**REQUIRED WORK:** Could you restate the data word for word?

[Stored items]
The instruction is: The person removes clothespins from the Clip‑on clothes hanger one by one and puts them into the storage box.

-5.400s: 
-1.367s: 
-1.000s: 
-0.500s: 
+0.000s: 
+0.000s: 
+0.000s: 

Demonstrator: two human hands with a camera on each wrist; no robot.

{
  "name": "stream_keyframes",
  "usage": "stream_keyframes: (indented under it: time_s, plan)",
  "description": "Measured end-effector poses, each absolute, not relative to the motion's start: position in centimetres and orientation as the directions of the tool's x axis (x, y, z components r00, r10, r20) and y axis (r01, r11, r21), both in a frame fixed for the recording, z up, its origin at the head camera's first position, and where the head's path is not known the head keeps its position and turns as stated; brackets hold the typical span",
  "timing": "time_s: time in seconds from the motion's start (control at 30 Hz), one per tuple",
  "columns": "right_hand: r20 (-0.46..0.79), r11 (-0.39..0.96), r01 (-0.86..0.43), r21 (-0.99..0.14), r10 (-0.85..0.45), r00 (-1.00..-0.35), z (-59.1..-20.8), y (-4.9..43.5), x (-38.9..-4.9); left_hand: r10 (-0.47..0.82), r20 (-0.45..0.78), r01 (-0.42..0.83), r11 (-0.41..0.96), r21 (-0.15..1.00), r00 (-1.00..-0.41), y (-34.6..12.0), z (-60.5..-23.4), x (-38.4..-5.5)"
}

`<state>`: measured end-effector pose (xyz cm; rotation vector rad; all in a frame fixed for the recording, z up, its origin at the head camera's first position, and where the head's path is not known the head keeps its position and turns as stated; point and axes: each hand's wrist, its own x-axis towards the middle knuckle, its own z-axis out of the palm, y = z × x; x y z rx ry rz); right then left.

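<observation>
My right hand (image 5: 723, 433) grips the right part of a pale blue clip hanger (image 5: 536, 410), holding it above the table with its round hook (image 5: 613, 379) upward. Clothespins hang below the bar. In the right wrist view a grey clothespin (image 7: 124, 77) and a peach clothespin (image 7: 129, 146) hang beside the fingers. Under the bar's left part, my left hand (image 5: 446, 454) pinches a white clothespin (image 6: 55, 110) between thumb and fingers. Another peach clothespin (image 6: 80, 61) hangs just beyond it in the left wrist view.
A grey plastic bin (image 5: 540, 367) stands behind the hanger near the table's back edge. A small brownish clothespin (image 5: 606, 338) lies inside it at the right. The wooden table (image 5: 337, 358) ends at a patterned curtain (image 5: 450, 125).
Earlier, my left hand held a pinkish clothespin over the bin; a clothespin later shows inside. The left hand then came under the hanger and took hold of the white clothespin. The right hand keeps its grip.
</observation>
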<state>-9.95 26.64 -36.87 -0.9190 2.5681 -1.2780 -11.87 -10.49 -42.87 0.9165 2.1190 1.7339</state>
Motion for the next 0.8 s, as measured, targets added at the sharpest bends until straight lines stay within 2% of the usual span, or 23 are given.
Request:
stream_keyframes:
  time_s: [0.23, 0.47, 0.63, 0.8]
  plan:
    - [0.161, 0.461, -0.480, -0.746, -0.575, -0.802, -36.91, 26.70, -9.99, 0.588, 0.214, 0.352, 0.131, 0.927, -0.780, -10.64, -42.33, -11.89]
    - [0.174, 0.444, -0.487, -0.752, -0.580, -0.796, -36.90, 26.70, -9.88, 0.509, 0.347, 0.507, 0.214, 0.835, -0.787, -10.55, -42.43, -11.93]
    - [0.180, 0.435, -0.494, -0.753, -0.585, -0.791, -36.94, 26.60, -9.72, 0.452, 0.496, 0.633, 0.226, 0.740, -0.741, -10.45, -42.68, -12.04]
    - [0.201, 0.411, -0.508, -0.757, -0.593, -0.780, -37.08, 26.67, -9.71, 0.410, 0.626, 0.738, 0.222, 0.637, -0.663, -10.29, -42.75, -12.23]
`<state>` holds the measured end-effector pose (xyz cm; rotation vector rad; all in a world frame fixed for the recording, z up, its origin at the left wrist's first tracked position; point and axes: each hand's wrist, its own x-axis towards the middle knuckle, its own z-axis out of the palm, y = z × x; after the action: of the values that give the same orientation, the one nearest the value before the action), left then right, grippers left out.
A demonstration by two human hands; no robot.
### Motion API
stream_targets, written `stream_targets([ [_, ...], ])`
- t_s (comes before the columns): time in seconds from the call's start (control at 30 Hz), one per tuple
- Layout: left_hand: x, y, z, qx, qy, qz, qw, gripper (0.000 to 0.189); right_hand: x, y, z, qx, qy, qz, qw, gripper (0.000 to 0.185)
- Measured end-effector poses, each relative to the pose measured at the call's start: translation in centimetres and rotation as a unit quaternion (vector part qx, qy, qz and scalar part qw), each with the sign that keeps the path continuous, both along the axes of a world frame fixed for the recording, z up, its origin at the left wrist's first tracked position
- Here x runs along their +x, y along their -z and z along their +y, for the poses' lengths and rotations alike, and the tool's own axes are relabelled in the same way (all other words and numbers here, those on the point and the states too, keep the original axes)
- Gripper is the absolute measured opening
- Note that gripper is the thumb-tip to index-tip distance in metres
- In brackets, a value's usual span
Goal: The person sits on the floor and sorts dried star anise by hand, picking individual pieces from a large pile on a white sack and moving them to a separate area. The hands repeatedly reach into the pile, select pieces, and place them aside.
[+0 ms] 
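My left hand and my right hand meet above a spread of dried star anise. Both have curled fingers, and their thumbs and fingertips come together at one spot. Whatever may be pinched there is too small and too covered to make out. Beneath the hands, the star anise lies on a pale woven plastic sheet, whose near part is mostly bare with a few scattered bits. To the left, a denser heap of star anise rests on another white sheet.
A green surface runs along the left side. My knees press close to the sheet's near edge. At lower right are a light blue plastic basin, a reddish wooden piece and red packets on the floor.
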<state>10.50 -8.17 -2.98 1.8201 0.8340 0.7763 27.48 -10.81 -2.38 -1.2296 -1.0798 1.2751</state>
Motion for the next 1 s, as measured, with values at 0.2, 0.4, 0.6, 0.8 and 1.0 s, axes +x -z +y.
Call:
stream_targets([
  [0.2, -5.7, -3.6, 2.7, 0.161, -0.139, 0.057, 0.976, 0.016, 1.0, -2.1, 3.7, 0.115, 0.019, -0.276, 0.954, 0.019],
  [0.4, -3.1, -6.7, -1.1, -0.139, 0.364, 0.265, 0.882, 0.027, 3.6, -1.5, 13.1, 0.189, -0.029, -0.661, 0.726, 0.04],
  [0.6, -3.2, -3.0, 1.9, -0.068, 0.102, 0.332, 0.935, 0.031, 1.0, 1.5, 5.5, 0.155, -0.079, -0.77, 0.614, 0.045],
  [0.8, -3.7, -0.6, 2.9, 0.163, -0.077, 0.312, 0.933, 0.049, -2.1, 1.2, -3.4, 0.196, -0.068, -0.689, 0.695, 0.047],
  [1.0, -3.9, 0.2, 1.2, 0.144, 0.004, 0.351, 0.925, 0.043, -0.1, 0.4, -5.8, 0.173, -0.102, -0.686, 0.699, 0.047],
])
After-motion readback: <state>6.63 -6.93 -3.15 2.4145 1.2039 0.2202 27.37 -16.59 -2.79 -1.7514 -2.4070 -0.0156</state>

**OUTPUT FOR THIS EXERCISE:**
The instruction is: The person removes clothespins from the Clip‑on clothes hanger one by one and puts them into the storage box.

-5.400s: 
-1.367s: 
-1.000s: 
-0.500s: 
+0.000s: 
+0.000s: 
+0.000s: 

Demonstrator: two human hands with a camera on each wrist; no robot.

{
  "name": "stream_keyframes",
  "usage": "stream_keyframes: (indented under it: time_s, plan)",
  "description": "Measured end-effector poses, each absolute, not relative to the motion's start: position in centimetres and orientation as the directions of the tool's x axis (x, y, z components r00, r10, r20) and y axis (r01, r11, r21), both in a frame fixed for the recording, z up, its origin at the head camera's first position, and where the head's path is not known the head keeps its position and turns as stated; brackets hold the typical span",
  "timing": "time_s: time in seconds from the motion's start (control at 30 Hz), one per tuple",
  "columns": "right_hand: r20 (-0.46..0.79), r11 (-0.39..0.96), r01 (-0.86..0.43), r21 (-0.99..0.14), r10 (-0.85..0.45), r00 (-1.00..-0.35), z (-59.1..-20.8), y (-4.9..43.5), x (-38.9..-4.9); left_hand: r10 (-0.47..0.82), r20 (-0.45..0.78), r01 (-0.42..0.83), r11 (-0.41..0.96), r21 (-0.15..1.00), r00 (-1.00..-0.41), y (-34.6..12.0), z (-60.5..-23.4), x (-38.4..-5.5)"
}

`<state>`: measured end-effector pose (xyz cm; rotation vector rad; all in a frame fixed for the recording, z up, its origin at the head camera's first position, and where the head's path is not known the head keeps its position and turns as stated; point and axes: each hand's wrist, its own x-axis towards the middle knuckle, its own z-axis out of the palm, y = z × x; x y z rx ry rz); right then left.

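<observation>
My right hand (image 5: 723, 433) grips the right part of a pale blue clip hanger (image 5: 536, 410), holding it above the table with its round hook (image 5: 613, 379) upward. Clothespins hang below the bar. In the right wrist view a grey clothespin (image 7: 124, 77) and a peach clothespin (image 7: 129, 146) hang beside the fingers. Under the bar's left part, my left hand (image 5: 446, 454) pinches a white clothespin (image 6: 55, 110) between thumb and fingers. Another peach clothespin (image 6: 80, 61) hangs just beyond it in the left wrist view.
A grey plastic bin (image 5: 540, 367) stands behind the hanger near the table's back edge. A small brownish clothespin (image 5: 606, 338) lies inside it at the right. The wooden table (image 5: 337, 358) ends at a patterned curtain (image 5: 450, 125).
Earlier, my left hand held a pinkish clothespin over the bin; a clothespin later shows inside. The left hand then came under the hanger and took hold of the white clothespin. The right hand keeps its grip.
</observation>
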<state>-9.95 26.64 -36.87 -0.9190 2.5681 -1.2780 -11.87 -10.49 -42.87 0.9165 2.1190 1.7339</state>
Motion for the next 0.8 s, as measured, targets added at the sharpest bends until straight lines stay within 2% of the usual span, or 23 are given.
Request:
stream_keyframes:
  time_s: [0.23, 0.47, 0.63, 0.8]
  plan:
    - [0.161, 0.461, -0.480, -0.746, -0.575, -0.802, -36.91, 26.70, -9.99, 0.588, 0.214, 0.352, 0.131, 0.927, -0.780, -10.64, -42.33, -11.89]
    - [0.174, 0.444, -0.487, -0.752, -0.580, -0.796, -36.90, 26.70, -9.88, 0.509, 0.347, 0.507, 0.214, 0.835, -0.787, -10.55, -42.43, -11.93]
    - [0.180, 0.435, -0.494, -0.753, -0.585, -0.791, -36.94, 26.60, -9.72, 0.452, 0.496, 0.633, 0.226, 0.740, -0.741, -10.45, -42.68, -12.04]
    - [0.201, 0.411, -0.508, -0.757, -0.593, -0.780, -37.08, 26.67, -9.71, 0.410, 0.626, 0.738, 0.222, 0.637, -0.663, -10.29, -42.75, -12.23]
`<state>` holds the measured end-effector pose (xyz cm; rotation vector rad; all in a world frame fixed for the recording, z up, its origin at the left wrist's first tracked position; point and axes: each hand's wrist, its own x-axis towards the middle knuckle, its own z-axis out of the palm, y = z × x; after the action: of the values that give the same orientation, the one nearest the value before the action), left then right, grippers left out.
A demonstration by two human hands; no robot.
### Motion API
stream_targets, written `stream_targets([ [_, ...], ])`
- t_s (comes before the columns): time in seconds from the call's start (control at 30 Hz), one per tuple
- Layout: left_hand: x, y, z, qx, qy, qz, qw, gripper (0.000 to 0.189); right_hand: x, y, z, qx, qy, qz, qw, gripper (0.000 to 0.185)
- Measured end-effector poses, each relative to the pose measured at the call's start: translation in centimetres and rotation as a unit quaternion (vector part qx, qy, qz and scalar part qw), each with the sign that keeps the path continuous, both along the axes of a world frame fixed for the recording, z up, its origin at the left wrist's first tracked position
- Here x runs along their +x, y along their -z and z along their +y, for the poses' lengths and rotations alike, and the tool's own axes are relabelled in the same way (all other words and numbers here, those on the point and the states too, keep the original axes)
- Gripper is the absolute measured opening
- Note that gripper is the thumb-tip to index-tip distance in metres
- In brackets, a value's usual span
Goal: The person sits on the floor and sorts dried star anise by hand, picking individual pieces from a large pile on a white sack and moving them to a separate area. The hands repeatedly reach into the pile, select pieces, and place them aside.
[+0 ms] 
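My left hand and my right hand meet above a spread of dried star anise. Both have curled fingers, and their thumbs and fingertips come together at one spot. Whatever may be pinched there is too small and too covered to make out. Beneath the hands, the star anise lies on a pale woven plastic sheet, whose near part is mostly bare with a few scattered bits. To the left, a denser heap of star anise rests on another white sheet.
A green surface runs along the left side. My knees press close to the sheet's near edge. At lower right are a light blue plastic basin, a reddish wooden piece and red packets on the floor.
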<state>10.50 -8.17 -2.98 1.8201 0.8340 0.7763 27.48 -10.81 -2.38 -1.2296 -1.0798 1.2751</state>
Motion for the next 1 s, as measured, with values at 0.2, 0.4, 0.6, 0.8 and 1.0 s, axes +x -z +y.
Call:
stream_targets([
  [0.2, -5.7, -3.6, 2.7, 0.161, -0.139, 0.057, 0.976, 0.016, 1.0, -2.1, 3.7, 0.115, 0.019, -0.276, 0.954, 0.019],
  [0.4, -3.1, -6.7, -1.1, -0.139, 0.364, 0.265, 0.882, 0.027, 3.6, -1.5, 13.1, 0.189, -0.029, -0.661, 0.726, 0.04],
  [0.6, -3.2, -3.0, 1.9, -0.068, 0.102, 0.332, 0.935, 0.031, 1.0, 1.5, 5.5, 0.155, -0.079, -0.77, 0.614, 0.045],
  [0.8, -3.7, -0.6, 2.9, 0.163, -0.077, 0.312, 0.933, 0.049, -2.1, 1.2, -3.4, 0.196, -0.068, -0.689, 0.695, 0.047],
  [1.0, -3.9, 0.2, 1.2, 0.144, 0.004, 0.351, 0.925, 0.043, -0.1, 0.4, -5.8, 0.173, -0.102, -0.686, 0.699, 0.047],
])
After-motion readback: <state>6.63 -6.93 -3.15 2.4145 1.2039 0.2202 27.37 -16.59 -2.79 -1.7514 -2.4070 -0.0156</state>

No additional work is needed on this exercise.